The method may further comprise transferring a container closure pail into the chamber, the container closure pail being sealed by a container closure lid and containing at least one container closure nest carrying a plurality of medicament container closures. The method may further include positioning one of the at least one closure nest to align a closure in the at least one closure nest with a corresponding container in the container nest; transferring the aligned nests of closures and containers to a punching station by rotating the rotary table; and forcing the closure into the corresponding container. Positioning one of the at least one enclosure nest may comprise: acquiring image information about one of the at least one enclosure nest; and locating one of the at least one enclosure nest based on the image information.

Positioning one of the at least one enclosure nest may comprise: applying a vacuum to the chuck; raising a container closure nest with the suction cups; and operating the turntable. Conveying the container nest into the targeting opening can include: applying a vacuum to the chuck; raising the container nest with the suction cup; and operating the turntable. Dispensing the pharmaceutical liquid substance may include: operating the rotating table and the filling station synchronously and/or continuously; and removing the container lid may comprise operating the rotary table and the at least one lid removal station synchronously and/or continuously.

In another general aspect, the invention features a system for filling a nested drug-liquid substance into a drug-container, including: a sterilizable chamber capable of maintaining a sterile condition.

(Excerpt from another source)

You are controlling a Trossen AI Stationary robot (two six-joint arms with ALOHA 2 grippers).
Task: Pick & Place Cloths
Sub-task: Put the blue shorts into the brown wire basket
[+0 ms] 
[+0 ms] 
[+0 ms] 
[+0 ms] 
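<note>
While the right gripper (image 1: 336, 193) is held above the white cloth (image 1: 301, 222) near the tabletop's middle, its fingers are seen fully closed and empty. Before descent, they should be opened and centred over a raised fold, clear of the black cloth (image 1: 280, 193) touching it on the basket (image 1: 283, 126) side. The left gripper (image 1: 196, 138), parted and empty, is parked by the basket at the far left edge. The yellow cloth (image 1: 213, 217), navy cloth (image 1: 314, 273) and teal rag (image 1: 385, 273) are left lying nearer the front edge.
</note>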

The chamber includes: a filling station; and a planar turntable having a turntable axis of rotation and including a target datum locating feature comprising a restraining surface arranged and shaped to receive and retain a medicament container nest carrying a plurality of medicament containers.

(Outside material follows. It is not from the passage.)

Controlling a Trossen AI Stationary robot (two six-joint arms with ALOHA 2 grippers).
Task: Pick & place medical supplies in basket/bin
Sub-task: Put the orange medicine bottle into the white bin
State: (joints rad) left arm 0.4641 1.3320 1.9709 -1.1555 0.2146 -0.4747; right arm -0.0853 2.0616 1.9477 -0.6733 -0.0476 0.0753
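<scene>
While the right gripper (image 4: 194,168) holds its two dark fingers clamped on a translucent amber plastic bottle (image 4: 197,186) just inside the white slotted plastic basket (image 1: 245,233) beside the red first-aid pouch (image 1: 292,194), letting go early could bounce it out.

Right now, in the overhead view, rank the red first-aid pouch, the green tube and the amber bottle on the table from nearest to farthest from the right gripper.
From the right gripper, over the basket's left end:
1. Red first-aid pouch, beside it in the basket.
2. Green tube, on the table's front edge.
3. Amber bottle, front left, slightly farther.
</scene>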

In a particular embodiment, the filling station may comprise: a liquid product dispensing head; while the filling station is configured to be rotatable about a filling station axis of rotation parallel to the rotational stage axis of rotation to position the dispensing head over any of the plurality of drug containers in the container nest held in the target datum-locating structure as the rotational stage rotates. The chamber may further comprise: at least one cap removal station; and the rotating table may further include: a first source datum locating structure comprising a limiting surface arranged and shaped to receive and retain a medicament container closure barrel sealed by a container closure barrel lid and to receive at least one medicament container closure nest carrying a plurality of medicament container closures; and at least one second source-referenced positioning opening configured and shaped to receive and retain a drug container barrel sealed by a container barrel lid and to receive a drug container nest carrying a plurality of drug containers.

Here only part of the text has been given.